The U.S. Meat Labeling Background
Effective in 2013, the latest U.S. labeling rules require meat labels to indicate the country (or countries) where the animal was born, raised, and then slaughtered.
Originally, the U.S. Department of Agriculture allowed the labels to say “Product of U.S.” or “Product of U.S. and Canada.” When the WTO rejected this approach, the USDA made the labels more specific. For example, the new labels would state that the animal was “born in Mexico, raised and slaughtered in the United States” or “born, raised and slaughtered in the United States.” However, the WTO also rejected these revised rules.
Canada’s WTO Win
A WTO report released on October 20th states that the U.S. labeling rules give an unfair advantage to domestic meat products. For Canada (and Mexico), COOL is a non-tariff trade barrier designed to make it more costly to handle beef and swine born or raised in Canada. Because of these trade-barriers, Canada has seen a lower demand for their livestock and higher handling costs – costs that exceed $1 billion per year.

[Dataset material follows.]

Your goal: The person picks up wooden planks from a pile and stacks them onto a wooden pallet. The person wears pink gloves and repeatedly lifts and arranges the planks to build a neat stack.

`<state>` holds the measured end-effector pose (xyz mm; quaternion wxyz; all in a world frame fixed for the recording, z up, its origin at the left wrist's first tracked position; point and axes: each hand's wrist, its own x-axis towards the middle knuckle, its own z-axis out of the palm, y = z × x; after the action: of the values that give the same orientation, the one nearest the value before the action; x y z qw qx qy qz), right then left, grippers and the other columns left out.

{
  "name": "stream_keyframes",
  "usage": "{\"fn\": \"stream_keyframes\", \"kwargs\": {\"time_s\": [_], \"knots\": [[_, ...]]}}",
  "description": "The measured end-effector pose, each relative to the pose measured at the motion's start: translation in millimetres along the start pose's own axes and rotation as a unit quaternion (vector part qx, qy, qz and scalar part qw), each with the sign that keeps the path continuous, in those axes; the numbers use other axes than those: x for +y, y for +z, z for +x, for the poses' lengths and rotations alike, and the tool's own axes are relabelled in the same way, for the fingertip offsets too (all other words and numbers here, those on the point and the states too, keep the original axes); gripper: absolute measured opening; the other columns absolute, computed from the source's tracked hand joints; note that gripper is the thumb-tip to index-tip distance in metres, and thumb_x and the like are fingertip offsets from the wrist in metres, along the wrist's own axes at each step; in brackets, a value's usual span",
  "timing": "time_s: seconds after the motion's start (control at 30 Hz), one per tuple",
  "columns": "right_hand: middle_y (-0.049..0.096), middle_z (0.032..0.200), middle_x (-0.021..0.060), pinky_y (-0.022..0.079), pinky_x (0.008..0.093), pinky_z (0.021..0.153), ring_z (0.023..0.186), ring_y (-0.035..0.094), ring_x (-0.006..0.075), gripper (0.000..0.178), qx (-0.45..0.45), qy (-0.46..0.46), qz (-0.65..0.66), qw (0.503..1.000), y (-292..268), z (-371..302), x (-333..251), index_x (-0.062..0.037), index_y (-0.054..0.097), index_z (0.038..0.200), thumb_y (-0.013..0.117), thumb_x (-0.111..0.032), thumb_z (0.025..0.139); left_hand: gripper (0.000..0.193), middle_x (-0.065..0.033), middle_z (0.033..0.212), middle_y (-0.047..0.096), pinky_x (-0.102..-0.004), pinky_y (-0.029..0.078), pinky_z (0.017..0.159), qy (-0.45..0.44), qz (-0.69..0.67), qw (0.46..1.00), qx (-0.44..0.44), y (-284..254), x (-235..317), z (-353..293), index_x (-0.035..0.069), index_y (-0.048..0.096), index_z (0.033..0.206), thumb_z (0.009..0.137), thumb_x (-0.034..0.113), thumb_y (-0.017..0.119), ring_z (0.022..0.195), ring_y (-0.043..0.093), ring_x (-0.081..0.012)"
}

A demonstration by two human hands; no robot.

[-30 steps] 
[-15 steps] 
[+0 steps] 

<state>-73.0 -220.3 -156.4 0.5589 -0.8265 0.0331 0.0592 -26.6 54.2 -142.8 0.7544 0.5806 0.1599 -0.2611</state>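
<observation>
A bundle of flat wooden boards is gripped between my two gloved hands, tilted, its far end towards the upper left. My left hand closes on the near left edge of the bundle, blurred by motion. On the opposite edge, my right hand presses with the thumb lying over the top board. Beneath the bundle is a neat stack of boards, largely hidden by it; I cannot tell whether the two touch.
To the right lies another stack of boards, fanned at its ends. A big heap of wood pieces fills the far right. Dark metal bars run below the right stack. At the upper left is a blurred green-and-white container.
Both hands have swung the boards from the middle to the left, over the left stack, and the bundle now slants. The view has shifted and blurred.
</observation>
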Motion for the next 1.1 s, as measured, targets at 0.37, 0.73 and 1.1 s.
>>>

Ed Fast, Canada’s Minister of International Trade, and Gerry Ritz, Canadian Minister of Agriculture and Agri-Food, responded to the U.S. appeal with a promise to keep retaliation on the table. The U.S. could face trade retaliation from Canada in the way of meat tariffs on U.S. meat, as well as chocolate, cereal, wine, and other food products.
Their joint statement stated, “Canada is deeply disappointed with the U.S. decision to appeal the WTO ruling on COOL. Canada fully expected the United States to live up to its international trade obligations and comply with the WTO ruling, which reaffirms Canada’s long-standing view that the revised U.S. COOL measure is blatantly protectionist and fails to comply with the WTO’s original ruling against it.”
Still, the WTO found that the labels serve their intended purpose of supplying consumer information – Canada and Mexico claimed the labels did not.
The U.S. Appeal
The WTO announced that the U.S. was appealing the ruling for a 3rd time within the allotted 60-day appeal period. Although few details have been released, the WTO says that appeals have to be based on points of law, such as legal interpretation. They cannot reopen factual findings made by the decision-making panel.
This is the U.S.’s third loss on the COOL issue, but it does mean the U.S. puts off the time when its economy might be forced to pay punitive tariffs on some of the $52 billion in sales Americans make to Canada.
The U.S. Divide
U.S. business groups are divided on the labeling rule. Some large meatpackers oppose the regulation, saying it drives up costs and hurts trade with Canada and Mexico. Other agricultural groups, however, back the appeal, saying it could help give consumers more information. With all the changes to GMO labeling, gluten-free labeling, and stricter guidelines for other food product, it’s clear that consumers want more information. Still, with rising beef prices, less regulation could mean lower prices.
Many U.S. farmers who compete with Mexican and Canadian ranchers welcome the appeal. The feel it is the right thing for the American people to know where there meat is coming from. National Farmers Union President Roger Johnson on Friday called it “the right thing to do for American family farmers, ranchers and consumers.”